Search code examples
pythonpython-3.xlisttuplesinner-join

How to inner-join a list of tuples with a list?


I have a lists of tuples (>150k elements) containing an ID with the length of that ID. However, this list should only show IDs that appear in the second list (>80k).

list_of_tuples = [('1', 31.46), ('10', 97.99), ('50', 71.19), ('100', 17.03), ...]
normal_list = ['1', '50', '100', ...]

The desired output is:

list_of_tuples = [('1', 31.46), ('50', 71.19), ('100', 17.03), ...]

Here's the code that I threw together for testing the concept, but as I am new to Python, it doesn't work. I also haven't found a solution online for this kind of issue.

    for whole_elem in list_of_tuples:
        for first_elem in whole_elem:
            for link in normal_list:
                if first_elem <> link
                list_of_tuples.pop(whole_elem)

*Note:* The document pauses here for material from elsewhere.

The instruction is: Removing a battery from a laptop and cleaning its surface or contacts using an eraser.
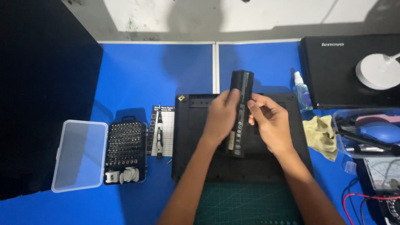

I would appreciate your support a lot. Thank you very much!


Solution

  • You can probably solve this conceptually at the same level as asked ("inner join") with pandas join function (look at this question).

    However, here I would just do the following:

    result = []
    normal_set = set(normal_list)  # improves performance of 'contains' check from len(normal_list)/2 (on avarage) to log(len(normal_list)
    for tpl in list_of_tuples:
       if tpl[0] in normal_set:
          result.append(tpl)
    

    On top of that, you can yield elements of the result instead of append if you do not need to consume the result as a whole:

    def inner_join(normal_list, list_of_tuples):
        result = []
        normal_set = set(normal_list)
        for tpl in list_of_tuples:
           if tpl[0] in normal_set:
              yield tpl
    

    Which you use as:

    for el in innner_join(normal_list, list_of_tuples):
        ....